Reflective Linguistic Programming (RLP): A Stepping Stone in Socially-Aware AGI (SocialAGI)
Kevin A. Fischer
TL;DR
This work identifies a Degeneracy Problem in autoregressive dialogue, where many internal mental-state histories can produce the same utterance, preventing reliable recovery of true states $S(t)$ and $B(t)$. It introduces Reflective Linguistic Programming (RLP), a self-reflective cognitive cycle that initializes a personality, iteratively introspects and recalls prior states, deliberates on target states $T_s$ and $T_b$, formulates utterances via $U(t+1)=h(S(t+1),B(t+1),T_s,T_b)$, and retrospects to update beliefs about the listener, aiming to produce dynamic, presence-like interactions. The authors demonstrate emergent deception as a toy proxy for advanced social cognition using a Bogus persona, showing that with RLP, deception can arise as a byproduct of internal planning and theory-of-mind-like processes, not from hard-coded prompts. They discuss ethical safeguards, the potential for Social AGI applications (negotiation, mental health support, tutoring), and limitations (memory, computational demands, reliance on high-capacity models), arguing that RLP could spearhead more human-like digital agents while necessitating careful safety considerations.
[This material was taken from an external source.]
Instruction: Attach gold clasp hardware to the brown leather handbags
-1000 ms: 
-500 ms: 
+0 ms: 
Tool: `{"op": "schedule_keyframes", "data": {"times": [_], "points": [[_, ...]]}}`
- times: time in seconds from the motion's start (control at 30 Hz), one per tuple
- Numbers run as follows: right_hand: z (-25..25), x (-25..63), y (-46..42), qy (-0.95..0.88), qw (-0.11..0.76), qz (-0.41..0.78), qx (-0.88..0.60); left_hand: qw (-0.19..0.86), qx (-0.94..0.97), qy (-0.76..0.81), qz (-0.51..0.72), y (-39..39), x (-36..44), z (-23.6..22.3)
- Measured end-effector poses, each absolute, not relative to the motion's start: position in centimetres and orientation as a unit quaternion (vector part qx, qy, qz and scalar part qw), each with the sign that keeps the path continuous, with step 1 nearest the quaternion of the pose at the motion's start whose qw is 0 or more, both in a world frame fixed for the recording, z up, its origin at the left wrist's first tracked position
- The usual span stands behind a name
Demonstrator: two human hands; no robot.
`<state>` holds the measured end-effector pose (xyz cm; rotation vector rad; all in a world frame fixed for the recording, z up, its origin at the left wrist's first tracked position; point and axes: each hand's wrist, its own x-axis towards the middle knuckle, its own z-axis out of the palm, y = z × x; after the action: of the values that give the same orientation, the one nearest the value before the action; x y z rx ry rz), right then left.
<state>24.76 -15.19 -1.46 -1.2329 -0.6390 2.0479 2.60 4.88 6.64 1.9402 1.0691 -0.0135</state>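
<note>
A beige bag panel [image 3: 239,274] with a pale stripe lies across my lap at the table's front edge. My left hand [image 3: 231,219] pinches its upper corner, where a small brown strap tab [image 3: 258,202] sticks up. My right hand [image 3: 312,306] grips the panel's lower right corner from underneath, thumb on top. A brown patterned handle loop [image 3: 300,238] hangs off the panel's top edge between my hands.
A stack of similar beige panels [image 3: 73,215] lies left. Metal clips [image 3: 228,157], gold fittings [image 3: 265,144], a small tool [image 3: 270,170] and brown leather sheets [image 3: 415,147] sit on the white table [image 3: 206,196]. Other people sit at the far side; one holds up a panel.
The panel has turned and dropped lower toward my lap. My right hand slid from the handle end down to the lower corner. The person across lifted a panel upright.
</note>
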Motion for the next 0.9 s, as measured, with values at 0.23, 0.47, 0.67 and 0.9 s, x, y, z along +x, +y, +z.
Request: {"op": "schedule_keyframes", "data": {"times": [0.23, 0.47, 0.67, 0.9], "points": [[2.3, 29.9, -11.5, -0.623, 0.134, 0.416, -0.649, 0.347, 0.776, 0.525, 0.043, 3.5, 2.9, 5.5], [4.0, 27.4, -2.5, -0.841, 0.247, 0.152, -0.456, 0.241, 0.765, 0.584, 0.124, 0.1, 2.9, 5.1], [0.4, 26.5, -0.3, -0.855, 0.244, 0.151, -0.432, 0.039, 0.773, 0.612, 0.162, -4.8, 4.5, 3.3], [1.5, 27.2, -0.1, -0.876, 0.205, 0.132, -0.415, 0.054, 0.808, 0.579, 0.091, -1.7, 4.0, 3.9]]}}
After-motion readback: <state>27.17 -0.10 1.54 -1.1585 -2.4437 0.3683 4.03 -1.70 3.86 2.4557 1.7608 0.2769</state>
Overall, the paper positions RLP as a stepping stone toward socially-aware AI, capable of nuanced, adaptive interactions, and highlights future directions in memory integration, safety, and broader applicability.
Abstract
This paper presents Reflective Linguistic Programming (RLP), a unique approach to conversational AI that emphasizes self-awareness and strategic planning. RLP encourages models to introspect on their own predefined personality traits, emotional responses to incoming messages, and planned strategies, enabling contextually rich, coherent, and engaging interactions. A striking illustration of RLP's potential involves a toy example, an AI persona with an adversarial orientation, a demon named `Bogus' inspired by the children's fairy tale Hansel & Gretel. Bogus exhibits sophisticated behaviors, such as strategic deception and sensitivity to user discomfort, that spontaneously arise from the model's introspection and strategic planning. These behaviors are not pre-programmed or prompted, but emerge as a result of the model's advanced cognitive modeling. The potential applications of RLP in socially-aware AGI (Social AGI) are vast, from nuanced negotiations and mental health support systems to the creation of diverse and dynamic AI personas. Our exploration of deception serves as a stepping stone towards a new frontier in AGI, one filled with opportunities for advanced cognitive modeling and the creation of truly human `digital souls'.